> **Activity**: Reproduce the material that follows, please, but only from its first line to the line containing "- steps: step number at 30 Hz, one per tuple", inclusive.

> **Supplied data**:
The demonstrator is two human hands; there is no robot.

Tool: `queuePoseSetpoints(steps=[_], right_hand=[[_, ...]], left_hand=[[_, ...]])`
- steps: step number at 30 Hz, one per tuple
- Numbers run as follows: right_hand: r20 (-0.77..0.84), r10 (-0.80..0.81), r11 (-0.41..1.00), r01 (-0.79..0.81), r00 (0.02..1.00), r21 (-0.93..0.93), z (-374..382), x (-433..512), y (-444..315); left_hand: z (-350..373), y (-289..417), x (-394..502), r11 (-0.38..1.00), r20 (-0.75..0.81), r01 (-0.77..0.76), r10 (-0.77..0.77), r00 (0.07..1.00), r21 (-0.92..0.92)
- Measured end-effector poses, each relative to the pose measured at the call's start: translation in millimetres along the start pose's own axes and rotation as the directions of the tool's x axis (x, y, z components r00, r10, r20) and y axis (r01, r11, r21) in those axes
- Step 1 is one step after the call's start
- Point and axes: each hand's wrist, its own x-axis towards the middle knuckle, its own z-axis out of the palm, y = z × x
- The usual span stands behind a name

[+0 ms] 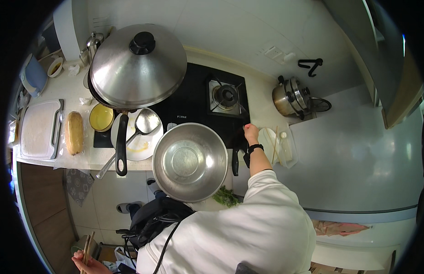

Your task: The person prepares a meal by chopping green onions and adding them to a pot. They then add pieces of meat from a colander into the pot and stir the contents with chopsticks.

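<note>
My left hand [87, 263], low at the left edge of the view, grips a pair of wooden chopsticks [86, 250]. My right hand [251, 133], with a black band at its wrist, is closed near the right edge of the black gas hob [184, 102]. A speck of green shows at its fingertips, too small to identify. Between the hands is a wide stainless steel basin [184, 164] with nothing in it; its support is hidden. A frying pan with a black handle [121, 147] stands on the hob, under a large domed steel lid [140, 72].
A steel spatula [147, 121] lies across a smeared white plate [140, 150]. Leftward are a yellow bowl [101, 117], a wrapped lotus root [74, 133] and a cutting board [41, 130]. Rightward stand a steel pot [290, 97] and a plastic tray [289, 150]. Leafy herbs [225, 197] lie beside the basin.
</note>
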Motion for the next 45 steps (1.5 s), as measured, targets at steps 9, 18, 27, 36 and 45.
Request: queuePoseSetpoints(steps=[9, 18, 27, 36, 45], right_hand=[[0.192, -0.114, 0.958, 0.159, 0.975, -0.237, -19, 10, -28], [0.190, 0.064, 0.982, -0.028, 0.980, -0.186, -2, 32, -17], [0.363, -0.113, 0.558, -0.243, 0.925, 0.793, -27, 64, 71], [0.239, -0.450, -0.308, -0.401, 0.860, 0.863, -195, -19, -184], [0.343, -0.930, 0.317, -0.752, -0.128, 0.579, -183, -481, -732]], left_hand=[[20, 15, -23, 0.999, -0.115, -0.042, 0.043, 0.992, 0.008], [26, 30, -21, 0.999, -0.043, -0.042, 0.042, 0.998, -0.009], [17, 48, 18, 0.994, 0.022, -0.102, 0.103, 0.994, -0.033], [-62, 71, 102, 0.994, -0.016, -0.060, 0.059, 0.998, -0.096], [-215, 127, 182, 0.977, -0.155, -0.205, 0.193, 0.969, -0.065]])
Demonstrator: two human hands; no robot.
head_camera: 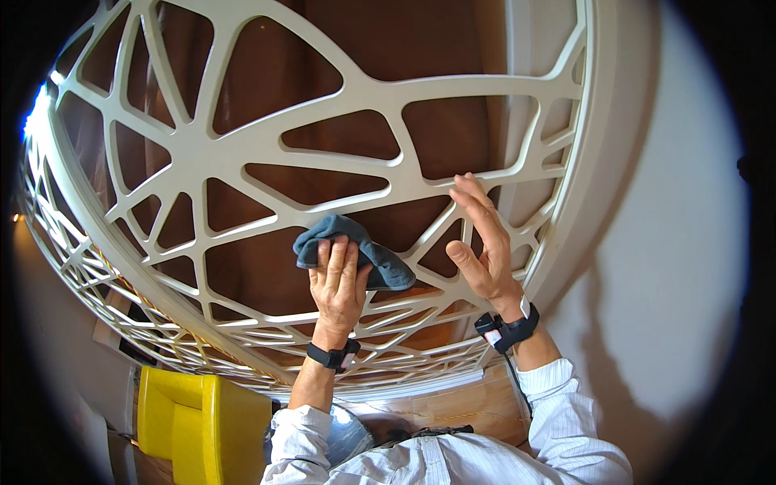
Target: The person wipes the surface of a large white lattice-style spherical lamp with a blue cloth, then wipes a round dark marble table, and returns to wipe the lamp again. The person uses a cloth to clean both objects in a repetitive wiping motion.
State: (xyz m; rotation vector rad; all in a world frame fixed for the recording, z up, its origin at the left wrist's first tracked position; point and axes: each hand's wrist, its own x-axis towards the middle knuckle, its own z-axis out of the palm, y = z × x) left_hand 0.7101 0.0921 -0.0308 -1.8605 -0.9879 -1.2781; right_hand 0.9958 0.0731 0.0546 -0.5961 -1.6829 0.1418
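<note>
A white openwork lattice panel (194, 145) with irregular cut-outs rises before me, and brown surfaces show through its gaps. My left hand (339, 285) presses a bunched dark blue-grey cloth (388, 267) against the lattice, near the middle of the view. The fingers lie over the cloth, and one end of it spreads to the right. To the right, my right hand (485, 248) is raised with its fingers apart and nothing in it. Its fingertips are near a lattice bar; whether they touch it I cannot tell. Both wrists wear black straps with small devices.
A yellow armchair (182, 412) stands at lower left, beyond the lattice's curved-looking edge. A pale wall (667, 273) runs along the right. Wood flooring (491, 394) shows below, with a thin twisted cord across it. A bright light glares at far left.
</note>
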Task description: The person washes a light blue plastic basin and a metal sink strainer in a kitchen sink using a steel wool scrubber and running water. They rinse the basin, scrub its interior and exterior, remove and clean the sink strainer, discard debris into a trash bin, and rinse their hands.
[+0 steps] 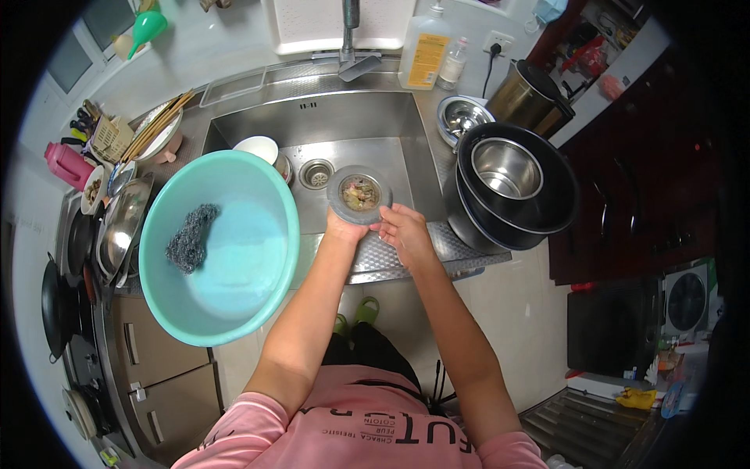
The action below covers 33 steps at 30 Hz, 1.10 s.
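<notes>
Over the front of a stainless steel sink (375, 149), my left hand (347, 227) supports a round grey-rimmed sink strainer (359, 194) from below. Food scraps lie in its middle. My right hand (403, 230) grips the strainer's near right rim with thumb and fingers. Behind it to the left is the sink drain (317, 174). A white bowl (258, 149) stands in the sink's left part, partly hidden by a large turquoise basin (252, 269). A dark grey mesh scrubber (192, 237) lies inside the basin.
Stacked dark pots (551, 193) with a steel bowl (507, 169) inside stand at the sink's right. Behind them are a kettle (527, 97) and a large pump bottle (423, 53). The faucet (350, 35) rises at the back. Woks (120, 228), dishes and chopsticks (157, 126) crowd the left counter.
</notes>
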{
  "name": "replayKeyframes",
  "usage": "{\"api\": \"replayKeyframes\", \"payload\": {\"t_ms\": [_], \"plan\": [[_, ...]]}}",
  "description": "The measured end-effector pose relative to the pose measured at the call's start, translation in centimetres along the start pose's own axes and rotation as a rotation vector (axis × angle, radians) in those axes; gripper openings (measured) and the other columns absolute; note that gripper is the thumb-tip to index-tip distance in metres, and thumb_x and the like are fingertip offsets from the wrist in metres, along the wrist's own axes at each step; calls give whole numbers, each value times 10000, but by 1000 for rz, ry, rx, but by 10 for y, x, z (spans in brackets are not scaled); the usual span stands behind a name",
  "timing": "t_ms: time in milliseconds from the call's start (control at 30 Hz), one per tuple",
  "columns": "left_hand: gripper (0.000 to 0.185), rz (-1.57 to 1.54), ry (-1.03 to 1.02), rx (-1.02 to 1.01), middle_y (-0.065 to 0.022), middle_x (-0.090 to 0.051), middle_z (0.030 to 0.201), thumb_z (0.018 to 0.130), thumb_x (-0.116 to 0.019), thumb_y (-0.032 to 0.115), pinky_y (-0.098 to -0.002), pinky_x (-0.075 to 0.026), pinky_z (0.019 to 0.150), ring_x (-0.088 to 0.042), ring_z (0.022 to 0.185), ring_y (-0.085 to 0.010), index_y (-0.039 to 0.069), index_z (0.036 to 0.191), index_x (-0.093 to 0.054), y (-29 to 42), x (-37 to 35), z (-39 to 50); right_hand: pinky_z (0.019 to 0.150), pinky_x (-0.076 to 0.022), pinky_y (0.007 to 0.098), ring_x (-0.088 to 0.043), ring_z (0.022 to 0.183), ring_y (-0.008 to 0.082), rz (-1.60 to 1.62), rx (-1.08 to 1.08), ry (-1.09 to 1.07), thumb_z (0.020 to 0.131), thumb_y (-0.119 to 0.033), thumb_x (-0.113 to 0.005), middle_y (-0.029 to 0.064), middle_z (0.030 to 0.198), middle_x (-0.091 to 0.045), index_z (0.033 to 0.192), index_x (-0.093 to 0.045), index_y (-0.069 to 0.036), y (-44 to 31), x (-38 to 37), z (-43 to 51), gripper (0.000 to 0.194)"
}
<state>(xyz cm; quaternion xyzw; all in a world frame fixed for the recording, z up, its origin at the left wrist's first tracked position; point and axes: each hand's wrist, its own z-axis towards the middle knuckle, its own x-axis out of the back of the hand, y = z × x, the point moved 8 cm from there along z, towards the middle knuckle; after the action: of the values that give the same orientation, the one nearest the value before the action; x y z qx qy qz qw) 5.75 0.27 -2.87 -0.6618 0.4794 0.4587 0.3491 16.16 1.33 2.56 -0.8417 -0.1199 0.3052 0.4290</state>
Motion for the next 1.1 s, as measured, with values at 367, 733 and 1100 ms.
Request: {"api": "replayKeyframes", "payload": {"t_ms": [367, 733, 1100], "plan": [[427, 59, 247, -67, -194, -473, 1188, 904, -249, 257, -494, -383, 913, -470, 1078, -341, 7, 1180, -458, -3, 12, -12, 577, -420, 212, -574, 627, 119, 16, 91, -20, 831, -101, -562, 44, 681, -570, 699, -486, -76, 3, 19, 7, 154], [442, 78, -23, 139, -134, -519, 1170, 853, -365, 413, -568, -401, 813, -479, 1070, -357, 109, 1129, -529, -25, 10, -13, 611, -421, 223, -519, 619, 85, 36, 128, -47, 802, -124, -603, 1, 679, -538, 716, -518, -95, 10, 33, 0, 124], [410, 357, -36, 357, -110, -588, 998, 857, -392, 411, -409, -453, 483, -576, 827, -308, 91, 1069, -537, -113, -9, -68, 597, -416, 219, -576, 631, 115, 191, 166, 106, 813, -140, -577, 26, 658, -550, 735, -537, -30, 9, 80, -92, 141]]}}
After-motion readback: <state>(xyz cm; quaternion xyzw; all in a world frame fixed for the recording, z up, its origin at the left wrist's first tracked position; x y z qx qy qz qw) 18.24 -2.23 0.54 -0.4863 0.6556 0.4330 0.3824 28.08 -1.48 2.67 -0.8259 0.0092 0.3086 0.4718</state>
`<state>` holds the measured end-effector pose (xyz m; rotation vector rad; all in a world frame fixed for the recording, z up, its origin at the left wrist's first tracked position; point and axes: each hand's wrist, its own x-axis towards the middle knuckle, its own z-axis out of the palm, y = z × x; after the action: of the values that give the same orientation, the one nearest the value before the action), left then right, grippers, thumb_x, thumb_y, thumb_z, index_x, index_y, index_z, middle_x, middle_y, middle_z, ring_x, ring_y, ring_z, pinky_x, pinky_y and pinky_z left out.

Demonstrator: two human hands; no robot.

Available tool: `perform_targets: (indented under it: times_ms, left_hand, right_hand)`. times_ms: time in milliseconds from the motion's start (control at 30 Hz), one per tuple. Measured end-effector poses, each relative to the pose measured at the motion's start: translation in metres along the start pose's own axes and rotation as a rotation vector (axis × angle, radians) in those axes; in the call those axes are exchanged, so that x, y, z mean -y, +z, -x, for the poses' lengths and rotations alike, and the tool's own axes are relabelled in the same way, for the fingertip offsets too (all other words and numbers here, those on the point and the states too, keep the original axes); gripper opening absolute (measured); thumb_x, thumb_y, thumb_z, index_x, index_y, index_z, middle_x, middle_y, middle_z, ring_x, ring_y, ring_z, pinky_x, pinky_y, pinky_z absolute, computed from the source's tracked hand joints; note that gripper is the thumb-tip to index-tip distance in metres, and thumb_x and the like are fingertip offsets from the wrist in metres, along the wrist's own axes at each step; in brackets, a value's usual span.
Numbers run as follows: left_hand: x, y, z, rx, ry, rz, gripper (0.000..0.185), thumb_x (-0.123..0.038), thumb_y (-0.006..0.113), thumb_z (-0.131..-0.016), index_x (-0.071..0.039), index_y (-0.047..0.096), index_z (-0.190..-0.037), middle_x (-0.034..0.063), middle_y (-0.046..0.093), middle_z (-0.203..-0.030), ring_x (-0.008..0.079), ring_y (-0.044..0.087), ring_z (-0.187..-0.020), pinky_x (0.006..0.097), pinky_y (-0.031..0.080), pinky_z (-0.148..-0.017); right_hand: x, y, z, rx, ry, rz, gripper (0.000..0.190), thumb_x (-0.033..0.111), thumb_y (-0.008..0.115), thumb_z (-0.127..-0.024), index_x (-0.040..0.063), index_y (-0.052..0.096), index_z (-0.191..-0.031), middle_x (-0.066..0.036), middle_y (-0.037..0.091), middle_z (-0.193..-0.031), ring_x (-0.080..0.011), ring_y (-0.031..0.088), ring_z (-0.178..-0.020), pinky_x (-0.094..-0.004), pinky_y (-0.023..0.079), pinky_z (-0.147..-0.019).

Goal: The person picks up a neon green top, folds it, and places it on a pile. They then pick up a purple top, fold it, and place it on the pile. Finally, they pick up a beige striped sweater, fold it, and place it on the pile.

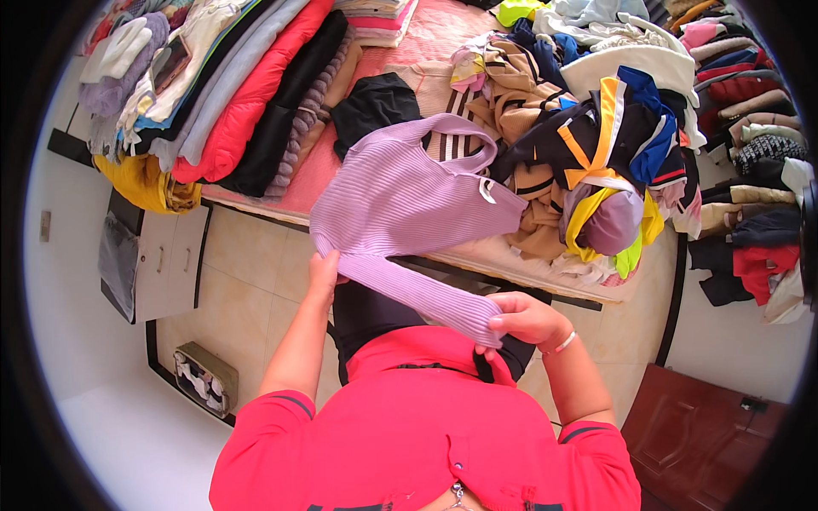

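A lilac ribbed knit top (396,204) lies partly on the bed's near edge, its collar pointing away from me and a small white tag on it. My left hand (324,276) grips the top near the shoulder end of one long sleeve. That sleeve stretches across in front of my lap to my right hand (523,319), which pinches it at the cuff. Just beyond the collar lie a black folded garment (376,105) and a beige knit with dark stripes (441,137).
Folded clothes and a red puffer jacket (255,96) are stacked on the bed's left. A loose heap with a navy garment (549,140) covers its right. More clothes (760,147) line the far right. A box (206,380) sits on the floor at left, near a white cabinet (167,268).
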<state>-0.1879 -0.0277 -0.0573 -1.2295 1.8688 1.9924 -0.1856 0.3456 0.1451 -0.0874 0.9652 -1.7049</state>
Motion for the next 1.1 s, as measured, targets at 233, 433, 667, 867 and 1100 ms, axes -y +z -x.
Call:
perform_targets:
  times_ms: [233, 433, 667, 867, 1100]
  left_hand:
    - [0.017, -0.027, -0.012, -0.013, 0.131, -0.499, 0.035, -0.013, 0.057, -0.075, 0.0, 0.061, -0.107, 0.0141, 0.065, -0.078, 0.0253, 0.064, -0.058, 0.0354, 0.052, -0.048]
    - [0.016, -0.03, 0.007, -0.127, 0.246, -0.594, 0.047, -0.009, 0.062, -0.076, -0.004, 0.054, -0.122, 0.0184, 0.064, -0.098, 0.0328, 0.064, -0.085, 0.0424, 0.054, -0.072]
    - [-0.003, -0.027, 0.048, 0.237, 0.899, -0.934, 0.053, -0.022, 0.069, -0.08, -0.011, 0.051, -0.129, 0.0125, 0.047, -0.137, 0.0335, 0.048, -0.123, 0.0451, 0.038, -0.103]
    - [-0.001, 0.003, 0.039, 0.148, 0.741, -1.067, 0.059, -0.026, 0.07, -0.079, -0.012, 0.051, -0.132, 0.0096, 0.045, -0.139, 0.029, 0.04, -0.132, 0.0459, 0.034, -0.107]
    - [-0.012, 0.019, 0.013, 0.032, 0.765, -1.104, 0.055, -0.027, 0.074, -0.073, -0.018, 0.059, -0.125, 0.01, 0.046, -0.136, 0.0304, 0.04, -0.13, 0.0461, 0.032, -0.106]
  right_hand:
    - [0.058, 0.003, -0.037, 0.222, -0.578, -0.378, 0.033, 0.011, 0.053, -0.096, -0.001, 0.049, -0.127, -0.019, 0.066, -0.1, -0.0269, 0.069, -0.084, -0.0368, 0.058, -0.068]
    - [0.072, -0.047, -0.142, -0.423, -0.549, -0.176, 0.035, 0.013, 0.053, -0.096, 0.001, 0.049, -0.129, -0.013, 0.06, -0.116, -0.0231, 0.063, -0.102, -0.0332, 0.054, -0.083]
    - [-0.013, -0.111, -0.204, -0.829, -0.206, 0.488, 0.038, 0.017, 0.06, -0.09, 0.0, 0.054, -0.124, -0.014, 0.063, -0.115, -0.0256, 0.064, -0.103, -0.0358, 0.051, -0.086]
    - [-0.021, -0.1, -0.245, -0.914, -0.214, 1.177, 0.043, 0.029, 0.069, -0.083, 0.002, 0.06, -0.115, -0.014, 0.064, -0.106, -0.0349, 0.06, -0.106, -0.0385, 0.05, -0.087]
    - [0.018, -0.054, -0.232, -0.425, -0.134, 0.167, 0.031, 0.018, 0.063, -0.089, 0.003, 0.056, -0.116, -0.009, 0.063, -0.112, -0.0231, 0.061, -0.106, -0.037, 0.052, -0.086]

> **Task output**:
The demonstrator is two human hands; there is no robot.

Tool: `queuePoseSetpoints(steps=[_], right_hand=[[_, ...]], left_hand=[[_, ...]])`
- steps: step number at 30 Hz, one per tuple

The work for this exercise is now done.